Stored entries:
== == ==

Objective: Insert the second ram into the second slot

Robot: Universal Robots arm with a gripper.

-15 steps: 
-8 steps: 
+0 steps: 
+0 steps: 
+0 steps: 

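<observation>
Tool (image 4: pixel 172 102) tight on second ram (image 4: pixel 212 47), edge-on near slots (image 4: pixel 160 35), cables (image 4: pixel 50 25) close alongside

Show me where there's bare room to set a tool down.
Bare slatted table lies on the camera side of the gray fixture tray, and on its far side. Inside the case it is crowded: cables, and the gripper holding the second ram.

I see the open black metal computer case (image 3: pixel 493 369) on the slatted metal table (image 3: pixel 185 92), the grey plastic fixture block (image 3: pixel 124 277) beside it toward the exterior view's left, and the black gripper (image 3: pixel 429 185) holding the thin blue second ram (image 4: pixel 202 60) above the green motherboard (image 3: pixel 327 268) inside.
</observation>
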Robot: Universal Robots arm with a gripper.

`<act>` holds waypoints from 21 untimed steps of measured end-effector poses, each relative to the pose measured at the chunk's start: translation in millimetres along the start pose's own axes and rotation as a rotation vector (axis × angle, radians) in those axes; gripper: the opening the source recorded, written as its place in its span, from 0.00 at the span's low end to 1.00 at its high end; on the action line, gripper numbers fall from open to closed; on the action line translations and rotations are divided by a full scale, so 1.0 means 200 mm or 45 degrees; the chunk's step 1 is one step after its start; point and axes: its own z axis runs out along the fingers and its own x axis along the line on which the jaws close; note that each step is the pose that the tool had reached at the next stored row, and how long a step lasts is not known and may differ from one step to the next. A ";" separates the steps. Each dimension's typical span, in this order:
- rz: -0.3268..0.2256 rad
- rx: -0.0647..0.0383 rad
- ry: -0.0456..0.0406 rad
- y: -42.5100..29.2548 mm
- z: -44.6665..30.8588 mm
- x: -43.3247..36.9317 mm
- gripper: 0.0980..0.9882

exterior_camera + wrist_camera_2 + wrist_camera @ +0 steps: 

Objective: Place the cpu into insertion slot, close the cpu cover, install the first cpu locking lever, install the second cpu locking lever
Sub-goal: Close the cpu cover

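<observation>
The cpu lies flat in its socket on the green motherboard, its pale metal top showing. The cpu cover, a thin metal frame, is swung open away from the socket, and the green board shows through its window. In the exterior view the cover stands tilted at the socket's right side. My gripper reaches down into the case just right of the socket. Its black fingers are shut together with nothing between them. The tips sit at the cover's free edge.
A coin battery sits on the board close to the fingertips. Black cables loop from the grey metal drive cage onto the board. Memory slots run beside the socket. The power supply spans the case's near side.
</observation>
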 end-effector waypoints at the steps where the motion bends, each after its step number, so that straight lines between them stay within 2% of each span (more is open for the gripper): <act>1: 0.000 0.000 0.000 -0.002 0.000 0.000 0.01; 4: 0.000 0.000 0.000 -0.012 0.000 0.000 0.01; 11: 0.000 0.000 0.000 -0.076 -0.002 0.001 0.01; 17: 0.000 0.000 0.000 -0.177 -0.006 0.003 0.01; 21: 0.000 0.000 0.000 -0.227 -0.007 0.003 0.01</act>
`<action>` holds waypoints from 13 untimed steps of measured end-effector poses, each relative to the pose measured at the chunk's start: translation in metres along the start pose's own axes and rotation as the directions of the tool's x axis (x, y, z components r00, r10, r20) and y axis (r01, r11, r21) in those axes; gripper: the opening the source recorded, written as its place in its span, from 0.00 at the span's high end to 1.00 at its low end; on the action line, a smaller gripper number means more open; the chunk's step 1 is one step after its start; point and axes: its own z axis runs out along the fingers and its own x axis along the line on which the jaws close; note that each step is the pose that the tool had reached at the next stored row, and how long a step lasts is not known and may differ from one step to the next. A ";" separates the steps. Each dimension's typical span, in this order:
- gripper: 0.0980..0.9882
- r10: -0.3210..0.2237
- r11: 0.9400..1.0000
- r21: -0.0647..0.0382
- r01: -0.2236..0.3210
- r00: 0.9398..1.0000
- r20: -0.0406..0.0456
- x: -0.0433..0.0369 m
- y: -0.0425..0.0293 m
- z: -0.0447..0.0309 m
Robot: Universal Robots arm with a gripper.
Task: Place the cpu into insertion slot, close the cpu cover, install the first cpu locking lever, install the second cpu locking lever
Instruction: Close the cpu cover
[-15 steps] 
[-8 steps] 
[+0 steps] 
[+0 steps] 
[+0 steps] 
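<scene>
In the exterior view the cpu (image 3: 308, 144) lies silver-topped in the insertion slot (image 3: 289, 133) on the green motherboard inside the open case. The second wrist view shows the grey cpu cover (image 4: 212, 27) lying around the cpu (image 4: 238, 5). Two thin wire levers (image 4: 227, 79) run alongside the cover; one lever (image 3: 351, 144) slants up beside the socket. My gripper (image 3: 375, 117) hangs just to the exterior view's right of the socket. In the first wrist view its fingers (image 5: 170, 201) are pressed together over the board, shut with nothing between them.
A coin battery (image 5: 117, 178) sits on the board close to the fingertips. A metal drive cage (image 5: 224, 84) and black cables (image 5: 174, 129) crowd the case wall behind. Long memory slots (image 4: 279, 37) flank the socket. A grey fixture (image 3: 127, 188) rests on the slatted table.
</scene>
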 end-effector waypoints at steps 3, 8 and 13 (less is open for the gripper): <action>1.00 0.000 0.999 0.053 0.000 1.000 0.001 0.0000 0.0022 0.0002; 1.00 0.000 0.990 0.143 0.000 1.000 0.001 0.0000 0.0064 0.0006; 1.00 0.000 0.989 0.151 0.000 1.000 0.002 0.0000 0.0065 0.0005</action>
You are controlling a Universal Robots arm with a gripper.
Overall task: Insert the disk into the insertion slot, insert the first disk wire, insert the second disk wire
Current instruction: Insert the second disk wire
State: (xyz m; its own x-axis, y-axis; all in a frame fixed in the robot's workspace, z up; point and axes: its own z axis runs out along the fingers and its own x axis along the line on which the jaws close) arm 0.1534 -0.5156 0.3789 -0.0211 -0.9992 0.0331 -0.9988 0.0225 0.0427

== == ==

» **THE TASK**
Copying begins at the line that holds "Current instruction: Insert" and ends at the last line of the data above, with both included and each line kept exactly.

» **TASK OUTPUT**
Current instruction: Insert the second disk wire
State: (xyz m; its own x-axis, y-axis; all in a frame fixed in the robot's workspace, z up; point and axes: its own z axis runs out along the fingers and its own x axis along the line on which the jaws close) arm 0.1534 -0.5156 0.3789 -0.0211 -0.9992 0.0331 -0.9988 0.0225 0.0427

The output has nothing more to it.